Phil: HELLOWEEN – "Keeper Of The Seven Keys"; METALLICA- "Master Of Puppets"; IRON MAIDEN – "Seventh Son of a Seventh Son"; VOLBEAT – "Guitar Gangsters And Cadillac Blood"; ANNIHILATOR – "Alice in Hell". The best concert I've seen was RAMMSTEIN, last year at W.O.A. It was blasting to see and hear 75000 people singing every word with the band.

Tom: LED ZEPPELIN – "House of the Holy"; IRON MAIDEN – "Powerslave"; BLACK SABBATH – "Heaven & Hell"; DEATH – "Symbolic"; SYMPHONY X – "V". The best concert I attended was IRON MAIDEN in Nancy, France, in May 1993. I was fourteen and it was my first concert ever. I've seen them ten times by now, but this first one really sticks out because I was quite young and I finally had the chance to see my favorite band. Plus the context was special because Bruce Dickinson had announced his departure at the end of the tour so I was feeling really lucky to see him at least once.

Nico: JUDAS PRIEST – "Screaming for Vengeance", "Nostradamus"; IRON MAIDEN – "Seventh Son of a Seventh Son"; SYMPHONY X – "The Divine Wings Of Tragedy"; DIO – "Holy Diver". As I said before, the best concert I attended was the first time I saw IRON MAIDEN, on January 28th, 1996.

Are you able to make a living off of your music, or does most of the band have to work day jobs to support themselves? And what do your immediate family members/ relationship partners think of your band?

Guiome: I have to work, music cannot support my life style My family is really open-minded and understands my choices. It's important, otherwise I could not do it.

Phil: Yes, we all have to work day jobs. I have the chance to have a wonderful girlfriend that supports me and the band. It's not easy every day because I spend lots of time to promote the band on the internet.

Tom: I used to make a living out of music, touring with local bands and being a drum teacher. Now I try to go back to a more classic path. Anyway, my parents have always been patient and supportive regarding my choices.

Nico: I don't make a living with music, I have a day job, just like my bandmates. By the way, I'm answering this interview while at work… ahah.

Have you already started work on album number four- and if so what type of direction are the songs shaping up in?

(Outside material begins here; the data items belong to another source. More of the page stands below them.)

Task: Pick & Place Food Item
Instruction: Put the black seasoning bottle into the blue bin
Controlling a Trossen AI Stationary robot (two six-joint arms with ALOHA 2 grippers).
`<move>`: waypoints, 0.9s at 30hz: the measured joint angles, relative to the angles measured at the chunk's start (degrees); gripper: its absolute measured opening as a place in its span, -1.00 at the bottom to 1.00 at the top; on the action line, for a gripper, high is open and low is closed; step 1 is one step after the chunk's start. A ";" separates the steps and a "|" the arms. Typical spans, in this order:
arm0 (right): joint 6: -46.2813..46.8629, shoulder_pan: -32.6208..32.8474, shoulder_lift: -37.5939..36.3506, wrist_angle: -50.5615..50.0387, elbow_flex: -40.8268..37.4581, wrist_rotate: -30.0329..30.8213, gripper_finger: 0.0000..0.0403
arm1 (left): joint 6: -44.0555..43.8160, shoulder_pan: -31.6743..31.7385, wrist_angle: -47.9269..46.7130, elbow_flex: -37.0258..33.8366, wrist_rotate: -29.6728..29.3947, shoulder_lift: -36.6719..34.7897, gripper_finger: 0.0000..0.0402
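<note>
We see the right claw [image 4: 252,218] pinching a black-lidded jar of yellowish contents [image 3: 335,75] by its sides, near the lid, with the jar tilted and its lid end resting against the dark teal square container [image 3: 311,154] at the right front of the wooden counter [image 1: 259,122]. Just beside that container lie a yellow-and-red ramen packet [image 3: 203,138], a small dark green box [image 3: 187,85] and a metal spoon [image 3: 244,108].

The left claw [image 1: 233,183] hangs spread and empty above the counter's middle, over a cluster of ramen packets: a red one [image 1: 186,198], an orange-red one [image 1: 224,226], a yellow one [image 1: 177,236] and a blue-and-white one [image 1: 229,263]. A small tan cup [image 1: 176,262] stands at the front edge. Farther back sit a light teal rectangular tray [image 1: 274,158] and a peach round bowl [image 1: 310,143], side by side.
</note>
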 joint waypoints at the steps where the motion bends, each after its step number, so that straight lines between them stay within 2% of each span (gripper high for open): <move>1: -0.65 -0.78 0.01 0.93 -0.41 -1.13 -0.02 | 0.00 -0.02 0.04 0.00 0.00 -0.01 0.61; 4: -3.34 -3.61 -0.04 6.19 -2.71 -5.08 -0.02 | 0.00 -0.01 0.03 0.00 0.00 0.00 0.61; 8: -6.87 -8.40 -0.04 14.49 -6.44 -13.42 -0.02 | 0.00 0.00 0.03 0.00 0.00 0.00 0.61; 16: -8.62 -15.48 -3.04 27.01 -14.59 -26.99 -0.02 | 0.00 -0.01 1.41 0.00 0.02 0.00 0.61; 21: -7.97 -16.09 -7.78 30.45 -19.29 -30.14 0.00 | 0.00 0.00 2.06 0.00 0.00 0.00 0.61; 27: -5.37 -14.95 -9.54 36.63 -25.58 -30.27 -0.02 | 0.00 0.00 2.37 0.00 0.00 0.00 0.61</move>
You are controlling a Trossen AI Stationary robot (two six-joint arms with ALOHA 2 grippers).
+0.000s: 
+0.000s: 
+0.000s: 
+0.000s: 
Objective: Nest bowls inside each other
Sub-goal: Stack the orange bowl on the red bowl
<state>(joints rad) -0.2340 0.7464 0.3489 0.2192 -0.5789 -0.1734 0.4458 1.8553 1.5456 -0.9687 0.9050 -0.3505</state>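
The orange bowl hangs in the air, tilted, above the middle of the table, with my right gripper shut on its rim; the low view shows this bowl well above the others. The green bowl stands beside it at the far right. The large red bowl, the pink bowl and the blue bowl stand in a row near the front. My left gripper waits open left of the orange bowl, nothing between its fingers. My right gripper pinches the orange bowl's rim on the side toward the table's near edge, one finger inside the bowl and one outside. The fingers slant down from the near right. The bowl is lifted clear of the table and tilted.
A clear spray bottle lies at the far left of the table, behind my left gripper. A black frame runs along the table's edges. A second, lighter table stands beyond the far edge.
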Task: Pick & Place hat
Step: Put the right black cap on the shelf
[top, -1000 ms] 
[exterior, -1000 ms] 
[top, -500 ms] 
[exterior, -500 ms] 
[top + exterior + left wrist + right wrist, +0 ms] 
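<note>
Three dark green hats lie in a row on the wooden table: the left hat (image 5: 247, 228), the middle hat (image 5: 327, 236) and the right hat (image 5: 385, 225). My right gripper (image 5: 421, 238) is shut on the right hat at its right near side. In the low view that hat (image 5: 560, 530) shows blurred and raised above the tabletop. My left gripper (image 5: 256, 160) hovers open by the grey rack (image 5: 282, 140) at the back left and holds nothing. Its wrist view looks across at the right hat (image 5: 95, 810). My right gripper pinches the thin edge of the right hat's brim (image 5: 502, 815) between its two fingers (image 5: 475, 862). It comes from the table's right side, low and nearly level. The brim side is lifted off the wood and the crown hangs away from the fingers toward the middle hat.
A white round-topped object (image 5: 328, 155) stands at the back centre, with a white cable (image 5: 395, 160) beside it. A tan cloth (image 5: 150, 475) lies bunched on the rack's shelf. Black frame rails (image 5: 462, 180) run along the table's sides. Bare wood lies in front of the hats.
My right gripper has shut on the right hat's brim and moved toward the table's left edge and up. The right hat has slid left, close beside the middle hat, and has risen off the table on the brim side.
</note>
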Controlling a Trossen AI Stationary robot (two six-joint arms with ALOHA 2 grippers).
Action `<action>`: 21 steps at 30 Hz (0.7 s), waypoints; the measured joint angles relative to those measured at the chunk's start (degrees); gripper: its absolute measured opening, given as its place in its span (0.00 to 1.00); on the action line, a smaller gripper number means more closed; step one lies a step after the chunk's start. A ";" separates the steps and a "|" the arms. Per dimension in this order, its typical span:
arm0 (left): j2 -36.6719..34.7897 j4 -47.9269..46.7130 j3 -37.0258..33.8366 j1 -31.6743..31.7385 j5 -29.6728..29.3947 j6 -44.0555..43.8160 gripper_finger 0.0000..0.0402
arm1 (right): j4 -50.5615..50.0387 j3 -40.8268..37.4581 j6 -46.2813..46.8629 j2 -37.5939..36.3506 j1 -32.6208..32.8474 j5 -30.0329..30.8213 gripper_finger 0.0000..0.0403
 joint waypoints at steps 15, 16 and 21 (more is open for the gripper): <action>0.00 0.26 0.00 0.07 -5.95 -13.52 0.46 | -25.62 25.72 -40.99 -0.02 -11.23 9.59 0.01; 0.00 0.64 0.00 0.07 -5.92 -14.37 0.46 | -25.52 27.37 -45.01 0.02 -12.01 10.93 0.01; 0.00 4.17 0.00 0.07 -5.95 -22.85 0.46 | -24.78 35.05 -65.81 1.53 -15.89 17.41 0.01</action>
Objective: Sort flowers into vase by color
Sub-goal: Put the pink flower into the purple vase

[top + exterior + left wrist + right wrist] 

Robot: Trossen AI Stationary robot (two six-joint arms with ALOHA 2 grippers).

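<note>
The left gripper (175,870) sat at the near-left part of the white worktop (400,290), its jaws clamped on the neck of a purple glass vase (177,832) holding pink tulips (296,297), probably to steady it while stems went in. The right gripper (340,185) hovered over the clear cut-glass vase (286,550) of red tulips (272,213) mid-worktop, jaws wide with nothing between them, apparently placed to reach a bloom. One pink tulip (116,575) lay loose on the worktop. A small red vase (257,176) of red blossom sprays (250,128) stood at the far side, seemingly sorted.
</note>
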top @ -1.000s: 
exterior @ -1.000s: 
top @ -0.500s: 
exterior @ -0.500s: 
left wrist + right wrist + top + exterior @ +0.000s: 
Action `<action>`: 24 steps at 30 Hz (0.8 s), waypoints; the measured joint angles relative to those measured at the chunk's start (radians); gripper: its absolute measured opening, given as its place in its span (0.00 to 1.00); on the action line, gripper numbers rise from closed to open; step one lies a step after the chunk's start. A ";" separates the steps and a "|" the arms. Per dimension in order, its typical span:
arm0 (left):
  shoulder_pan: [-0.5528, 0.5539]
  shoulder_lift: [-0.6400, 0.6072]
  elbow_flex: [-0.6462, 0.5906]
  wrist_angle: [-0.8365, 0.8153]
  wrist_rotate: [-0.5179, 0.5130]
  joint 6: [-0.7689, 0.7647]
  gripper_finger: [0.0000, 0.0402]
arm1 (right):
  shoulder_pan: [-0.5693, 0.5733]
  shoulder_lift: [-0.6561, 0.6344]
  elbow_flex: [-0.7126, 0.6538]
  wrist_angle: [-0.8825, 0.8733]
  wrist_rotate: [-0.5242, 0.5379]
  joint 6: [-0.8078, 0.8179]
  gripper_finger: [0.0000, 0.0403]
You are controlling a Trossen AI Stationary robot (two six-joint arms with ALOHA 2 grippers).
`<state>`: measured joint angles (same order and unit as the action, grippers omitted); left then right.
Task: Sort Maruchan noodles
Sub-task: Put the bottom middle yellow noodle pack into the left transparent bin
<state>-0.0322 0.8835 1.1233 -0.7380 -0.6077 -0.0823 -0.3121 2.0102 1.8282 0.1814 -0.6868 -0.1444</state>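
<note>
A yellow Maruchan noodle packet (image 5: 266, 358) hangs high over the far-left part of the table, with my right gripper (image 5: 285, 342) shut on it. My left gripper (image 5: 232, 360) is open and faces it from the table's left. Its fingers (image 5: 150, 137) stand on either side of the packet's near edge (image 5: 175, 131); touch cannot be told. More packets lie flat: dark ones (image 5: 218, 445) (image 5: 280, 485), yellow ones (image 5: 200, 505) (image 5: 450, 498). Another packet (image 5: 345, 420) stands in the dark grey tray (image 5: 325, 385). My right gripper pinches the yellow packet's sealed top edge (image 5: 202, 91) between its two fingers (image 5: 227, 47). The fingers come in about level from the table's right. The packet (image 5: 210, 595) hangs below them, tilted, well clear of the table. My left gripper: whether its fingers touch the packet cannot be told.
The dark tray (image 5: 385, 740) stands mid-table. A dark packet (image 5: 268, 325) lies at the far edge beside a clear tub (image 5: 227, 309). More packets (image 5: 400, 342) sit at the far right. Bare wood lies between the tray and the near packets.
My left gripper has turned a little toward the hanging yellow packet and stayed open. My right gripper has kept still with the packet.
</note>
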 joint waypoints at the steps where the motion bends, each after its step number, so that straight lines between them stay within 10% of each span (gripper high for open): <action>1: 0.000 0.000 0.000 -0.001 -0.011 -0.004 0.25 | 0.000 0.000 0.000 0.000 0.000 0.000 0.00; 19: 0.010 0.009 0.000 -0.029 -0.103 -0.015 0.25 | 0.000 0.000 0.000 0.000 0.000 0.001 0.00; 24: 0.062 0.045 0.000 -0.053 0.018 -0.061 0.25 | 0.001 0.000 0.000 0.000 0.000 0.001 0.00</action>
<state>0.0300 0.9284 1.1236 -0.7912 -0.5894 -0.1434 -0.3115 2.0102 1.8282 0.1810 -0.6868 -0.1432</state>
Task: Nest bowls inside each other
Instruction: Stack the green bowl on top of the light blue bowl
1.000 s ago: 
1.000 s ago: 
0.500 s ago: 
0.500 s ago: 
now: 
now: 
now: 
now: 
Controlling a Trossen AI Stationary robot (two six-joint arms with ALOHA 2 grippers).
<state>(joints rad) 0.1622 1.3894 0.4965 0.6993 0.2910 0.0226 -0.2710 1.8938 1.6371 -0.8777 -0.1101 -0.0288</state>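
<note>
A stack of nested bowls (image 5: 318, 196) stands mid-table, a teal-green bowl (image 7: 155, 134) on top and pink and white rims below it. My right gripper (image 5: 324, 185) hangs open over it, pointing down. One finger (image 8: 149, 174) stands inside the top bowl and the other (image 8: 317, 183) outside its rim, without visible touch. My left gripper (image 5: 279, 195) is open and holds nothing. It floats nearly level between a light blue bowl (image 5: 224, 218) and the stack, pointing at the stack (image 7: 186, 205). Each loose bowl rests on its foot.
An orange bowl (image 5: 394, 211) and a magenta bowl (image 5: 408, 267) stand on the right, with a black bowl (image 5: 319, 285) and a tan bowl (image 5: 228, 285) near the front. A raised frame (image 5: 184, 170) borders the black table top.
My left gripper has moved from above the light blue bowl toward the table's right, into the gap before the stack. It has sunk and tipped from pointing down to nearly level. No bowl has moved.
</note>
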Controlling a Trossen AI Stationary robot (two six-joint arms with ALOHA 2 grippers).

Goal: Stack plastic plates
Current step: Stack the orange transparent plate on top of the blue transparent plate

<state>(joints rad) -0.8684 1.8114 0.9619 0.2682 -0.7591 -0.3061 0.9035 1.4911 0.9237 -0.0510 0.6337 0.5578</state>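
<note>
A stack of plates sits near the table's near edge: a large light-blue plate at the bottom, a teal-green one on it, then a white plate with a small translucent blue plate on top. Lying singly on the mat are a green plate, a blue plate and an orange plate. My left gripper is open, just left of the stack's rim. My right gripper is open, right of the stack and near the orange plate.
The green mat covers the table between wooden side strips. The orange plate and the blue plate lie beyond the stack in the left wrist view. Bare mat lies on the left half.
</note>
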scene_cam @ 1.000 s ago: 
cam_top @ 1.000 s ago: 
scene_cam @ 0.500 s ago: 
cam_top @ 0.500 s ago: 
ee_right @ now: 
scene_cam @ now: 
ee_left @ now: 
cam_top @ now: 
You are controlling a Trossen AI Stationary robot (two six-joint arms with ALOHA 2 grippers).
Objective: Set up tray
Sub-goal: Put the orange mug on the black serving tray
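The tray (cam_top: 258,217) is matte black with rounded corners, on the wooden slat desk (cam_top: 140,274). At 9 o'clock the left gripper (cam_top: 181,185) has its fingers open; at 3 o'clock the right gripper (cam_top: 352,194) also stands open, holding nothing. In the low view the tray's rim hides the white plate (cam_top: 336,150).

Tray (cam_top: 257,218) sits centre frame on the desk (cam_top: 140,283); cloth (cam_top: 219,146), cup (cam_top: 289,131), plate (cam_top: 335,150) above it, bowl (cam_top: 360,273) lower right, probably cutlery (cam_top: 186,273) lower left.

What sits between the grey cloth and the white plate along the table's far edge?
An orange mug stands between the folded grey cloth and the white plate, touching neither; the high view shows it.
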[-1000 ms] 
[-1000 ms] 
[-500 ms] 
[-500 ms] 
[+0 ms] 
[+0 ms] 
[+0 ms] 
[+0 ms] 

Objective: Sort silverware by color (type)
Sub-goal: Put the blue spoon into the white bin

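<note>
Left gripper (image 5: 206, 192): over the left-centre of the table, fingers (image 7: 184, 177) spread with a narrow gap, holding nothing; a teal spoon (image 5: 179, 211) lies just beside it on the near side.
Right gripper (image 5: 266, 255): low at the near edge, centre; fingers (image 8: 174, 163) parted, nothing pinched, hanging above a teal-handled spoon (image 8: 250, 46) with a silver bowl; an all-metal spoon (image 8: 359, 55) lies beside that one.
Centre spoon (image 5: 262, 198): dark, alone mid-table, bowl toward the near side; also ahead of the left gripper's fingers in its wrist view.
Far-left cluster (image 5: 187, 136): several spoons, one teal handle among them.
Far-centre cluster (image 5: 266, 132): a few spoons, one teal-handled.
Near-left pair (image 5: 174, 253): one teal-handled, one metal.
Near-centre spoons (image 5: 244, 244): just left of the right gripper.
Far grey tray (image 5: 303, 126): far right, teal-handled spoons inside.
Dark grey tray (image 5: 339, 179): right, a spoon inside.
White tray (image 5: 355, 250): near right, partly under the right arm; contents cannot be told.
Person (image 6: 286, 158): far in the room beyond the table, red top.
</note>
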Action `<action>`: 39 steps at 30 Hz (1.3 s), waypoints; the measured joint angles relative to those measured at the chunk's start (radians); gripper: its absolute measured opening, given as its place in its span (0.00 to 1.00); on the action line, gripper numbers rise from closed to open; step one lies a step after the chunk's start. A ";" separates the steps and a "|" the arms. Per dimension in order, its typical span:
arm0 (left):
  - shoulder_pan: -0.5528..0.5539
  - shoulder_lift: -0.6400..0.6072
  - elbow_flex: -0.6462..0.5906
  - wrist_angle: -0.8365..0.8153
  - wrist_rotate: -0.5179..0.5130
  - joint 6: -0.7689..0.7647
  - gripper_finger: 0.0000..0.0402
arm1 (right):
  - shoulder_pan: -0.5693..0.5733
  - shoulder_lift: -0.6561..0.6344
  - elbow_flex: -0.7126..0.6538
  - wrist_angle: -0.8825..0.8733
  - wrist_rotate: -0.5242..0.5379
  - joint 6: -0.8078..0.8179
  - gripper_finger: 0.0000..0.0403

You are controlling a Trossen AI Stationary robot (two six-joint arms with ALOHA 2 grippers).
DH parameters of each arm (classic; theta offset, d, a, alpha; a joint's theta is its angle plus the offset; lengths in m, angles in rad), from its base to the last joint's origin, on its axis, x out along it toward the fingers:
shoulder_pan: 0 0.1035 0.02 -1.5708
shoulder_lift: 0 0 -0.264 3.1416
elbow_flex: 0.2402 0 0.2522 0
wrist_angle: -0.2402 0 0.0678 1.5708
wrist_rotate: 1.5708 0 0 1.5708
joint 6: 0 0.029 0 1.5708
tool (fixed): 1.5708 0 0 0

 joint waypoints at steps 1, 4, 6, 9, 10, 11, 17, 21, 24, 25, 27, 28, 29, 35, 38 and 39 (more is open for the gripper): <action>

Phil: Yes! Five songs are already finished. It's a bit different than "Scapegoat…" The songs are more direct because there is no concept to follow. There will be some mid-tempos and some speed stuff. But it may change, who knows?

Tom: The new songs are shorter, it's a more "in your face" approach, which I like. However, I'd love to play more speed and aggressive songs in the future, to add some Thrash or even Death Metal edge to the melodic nature of the band. We'll see.

Nico: I finished the vocals for the fourth song this afternoon and I'll work on the fifth as soon as I can. Like Tom, I wouldn't mind to have the band go more aggressive on the next songs.

What does the rest of 2014 hold for Deafening Silence in terms of activities, live shows, other products, etc.?

Phil: We play with FREEDOM CALL in April and we have a couple of dates after that. We will finish the songwriting and probably start the recording by the end of the year. We don't want to wait 5 years before making another album. We still have some things to say.